Tucson Water records indicate perfluoralkyl substances, or PFAS for short, specifically, Perfluorooctane Sulfonic Acid (PFOS) and Perfluorooctanoic Acid (PFOA) are in water samples taken at historic sites of TCE contamination throughout Tucson. Tucson Del Sur News requested and mapped well sampling data generated by the water utility from 2012 to 2018.
This map contains the results of samples tested for PFOS, one of two PFAS Tucson Water voluntarily tested for since 2012.
Tucson Water assured in an email, and in other press coverage, that these contaminated wells are not currently used in the public supply. However, data provided shows PFAS contamination correlates with the historic TCE, and other industrial solvents, plume that runs for four plus miles beneath South Side Tucson as well as other historic contamination including the Ina and Flowing Wells areas.
This raises many questions, including: are known historic polluters like Hughes Aircraft the source of PFAS found in the TARP wells? Or, are current users of PFAS in industrial and manufacturing processes contributing to the pollution? Or, both? And, how many types of PFAS are in the pumped groundwater?
Also, whether Tucsonans drinking, cooking and bathing with water from the TARP treatment plant have been exposed to PFAS? If so, for how long and to what degree?
Is the TARP treatment plant, in all its iterations, equipped to remove PFAS from drinking water?
Tucson Water has yet to deliver answers to some of these important questions by the time of publication but this is a developing segment in a long history of water contamination in the Old Pueblo, stay tuned and check back for updates.
This map contains the results of samples tested for PFOA, one of two PFAS Tucson Water voluntarily tested for since 2012.
PFAS are not currently listed as hazardous substances by the EPA nor has an enforceable Maximum Contaminant Level (MCL) been set by the regulatory body. However, Congressional testimony in front of the House Committee on Energy and Commerce, Subcommittee on Environment, in September indicated PFAS are of significant concern.
“PFAS have emerged as one of the most complex environmental challenges of recent times,” said Sandeep Burman, manager for site remediation and redevelopment at Minnesota Pollution Control Agency, in his testimony before Congress, “it is expected that more releases and impacts will be discovered from both historical and current sources.”
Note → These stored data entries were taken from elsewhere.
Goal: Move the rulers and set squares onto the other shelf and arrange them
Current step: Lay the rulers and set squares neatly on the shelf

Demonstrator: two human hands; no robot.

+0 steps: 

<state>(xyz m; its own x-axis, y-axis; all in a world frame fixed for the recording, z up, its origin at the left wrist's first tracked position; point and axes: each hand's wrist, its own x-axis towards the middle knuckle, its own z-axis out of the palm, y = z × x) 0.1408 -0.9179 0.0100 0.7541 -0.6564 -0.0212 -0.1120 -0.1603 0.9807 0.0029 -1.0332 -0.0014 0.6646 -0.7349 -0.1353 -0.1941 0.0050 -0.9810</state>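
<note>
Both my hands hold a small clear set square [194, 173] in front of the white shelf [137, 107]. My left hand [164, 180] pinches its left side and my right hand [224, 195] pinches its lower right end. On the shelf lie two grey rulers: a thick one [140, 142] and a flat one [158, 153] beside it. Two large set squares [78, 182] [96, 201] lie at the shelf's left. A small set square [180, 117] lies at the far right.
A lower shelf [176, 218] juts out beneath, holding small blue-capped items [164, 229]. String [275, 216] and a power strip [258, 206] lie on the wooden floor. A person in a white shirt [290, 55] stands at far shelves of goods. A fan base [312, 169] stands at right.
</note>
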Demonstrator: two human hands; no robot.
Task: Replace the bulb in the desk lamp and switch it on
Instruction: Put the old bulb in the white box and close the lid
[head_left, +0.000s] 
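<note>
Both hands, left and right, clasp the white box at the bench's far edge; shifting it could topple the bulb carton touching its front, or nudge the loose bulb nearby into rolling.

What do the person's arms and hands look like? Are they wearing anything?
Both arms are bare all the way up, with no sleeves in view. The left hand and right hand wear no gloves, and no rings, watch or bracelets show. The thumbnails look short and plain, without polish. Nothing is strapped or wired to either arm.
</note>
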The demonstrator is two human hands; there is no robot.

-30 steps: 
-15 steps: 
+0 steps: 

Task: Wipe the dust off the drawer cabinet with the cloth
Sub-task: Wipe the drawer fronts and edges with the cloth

Dr. Peter Grevatt, Director of the Office of Groundwater and Drinking Water at the EPA, indicated in his testimony that the agency is taking steps related to PFAS including initiating steps to evaluate the need for a Maximum Contaminant Level, evaluating individual PFAS for designation as hazardous substances and drafting toxicity values for PFAS compounds.
“We need to regulate all PFAS as a class…we don’t have time to individually regulate all of the possible 10,000 PFAS in our water today,” said Emily Donovan, founder of Clean Cape Fear, an organization taking on Chemours and Dow-DuPont over PFAS contamination in North Carolina. Donovan is worried that if the EPA pursues evaluating PFAS per individual chemical compound rather than as a class the problem will inevitably persist and continue to impact human health.
Erin Jordan, public information officer for Arizona Department of Environmental Quality, indicated that the director of ADEQ is restricted by state law from regulating PFAS beyond federal regulation standards. However, Arizona Revised Statute § 49-922 indicates the director does have some discretion in certain cases where impacts to human health are substantial. ADEQ has not returned comment on this point as of time of publication.
The emergence of PFAS as contaminants of concern across the nation does not exclude the Old Pueblo or its South Side, and perhaps only heightens the risks associated with Tucson’s groundwater.
Check back for more updates.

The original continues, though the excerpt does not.